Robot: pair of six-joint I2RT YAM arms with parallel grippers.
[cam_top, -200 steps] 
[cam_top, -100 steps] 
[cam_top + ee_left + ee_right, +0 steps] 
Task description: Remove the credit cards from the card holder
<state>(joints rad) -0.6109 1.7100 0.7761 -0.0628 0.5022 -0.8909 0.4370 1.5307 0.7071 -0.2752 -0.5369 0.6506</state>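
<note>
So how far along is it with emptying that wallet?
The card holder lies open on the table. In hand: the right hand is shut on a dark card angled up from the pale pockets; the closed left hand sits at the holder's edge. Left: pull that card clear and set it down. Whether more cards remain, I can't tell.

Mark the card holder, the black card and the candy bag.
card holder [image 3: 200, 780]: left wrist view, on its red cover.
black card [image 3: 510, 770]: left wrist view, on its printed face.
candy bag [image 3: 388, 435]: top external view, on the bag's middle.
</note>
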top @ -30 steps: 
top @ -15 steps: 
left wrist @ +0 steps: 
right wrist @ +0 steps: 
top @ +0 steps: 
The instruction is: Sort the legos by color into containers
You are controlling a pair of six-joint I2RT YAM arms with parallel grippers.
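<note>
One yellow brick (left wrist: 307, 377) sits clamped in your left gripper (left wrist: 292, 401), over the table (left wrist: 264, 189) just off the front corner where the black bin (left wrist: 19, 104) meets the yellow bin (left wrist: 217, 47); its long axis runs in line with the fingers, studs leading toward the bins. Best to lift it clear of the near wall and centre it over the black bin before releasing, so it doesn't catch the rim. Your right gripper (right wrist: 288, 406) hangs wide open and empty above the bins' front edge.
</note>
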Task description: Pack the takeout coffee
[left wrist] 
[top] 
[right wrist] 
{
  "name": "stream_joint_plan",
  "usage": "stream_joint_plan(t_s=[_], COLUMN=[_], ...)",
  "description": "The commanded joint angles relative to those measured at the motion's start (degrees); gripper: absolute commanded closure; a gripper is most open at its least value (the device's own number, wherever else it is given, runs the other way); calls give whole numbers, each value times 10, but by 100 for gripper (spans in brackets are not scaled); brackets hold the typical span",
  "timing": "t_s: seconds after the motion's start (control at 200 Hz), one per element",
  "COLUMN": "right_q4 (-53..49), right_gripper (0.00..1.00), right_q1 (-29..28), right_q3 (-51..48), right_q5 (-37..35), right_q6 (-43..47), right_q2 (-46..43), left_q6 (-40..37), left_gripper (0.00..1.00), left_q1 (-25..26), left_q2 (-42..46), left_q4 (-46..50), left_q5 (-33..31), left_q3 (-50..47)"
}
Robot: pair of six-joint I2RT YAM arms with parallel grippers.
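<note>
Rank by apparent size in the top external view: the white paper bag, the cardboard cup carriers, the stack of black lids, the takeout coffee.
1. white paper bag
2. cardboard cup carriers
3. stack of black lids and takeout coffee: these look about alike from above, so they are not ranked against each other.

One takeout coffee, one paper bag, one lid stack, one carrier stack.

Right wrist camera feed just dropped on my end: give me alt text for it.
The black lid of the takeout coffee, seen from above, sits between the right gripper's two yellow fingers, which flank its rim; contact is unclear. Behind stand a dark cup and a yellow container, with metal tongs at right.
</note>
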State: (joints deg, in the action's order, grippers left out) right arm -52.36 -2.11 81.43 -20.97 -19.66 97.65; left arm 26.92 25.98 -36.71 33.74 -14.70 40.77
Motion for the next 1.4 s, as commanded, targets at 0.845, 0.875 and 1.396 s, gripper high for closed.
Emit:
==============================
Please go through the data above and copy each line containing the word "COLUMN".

▸ Result:
  "usage": "stream_joint_plan(t_s=[_], COLUMN=[_], ...)",
  "COLUMN": "right_q4 (-53..49), right_gripper (0.00..1.00), right_q1 (-29..28), right_q3 (-51..48), right_q5 (-37..35), right_q6 (-43..47), right_q2 (-46..43), left_q6 (-40..37), left_gripper (0.00..1.00), left_q1 (-25..26), left_q2 (-42..46), left_q4 (-46..50), left_q5 (-33..31), left_q3 (-50..47)"

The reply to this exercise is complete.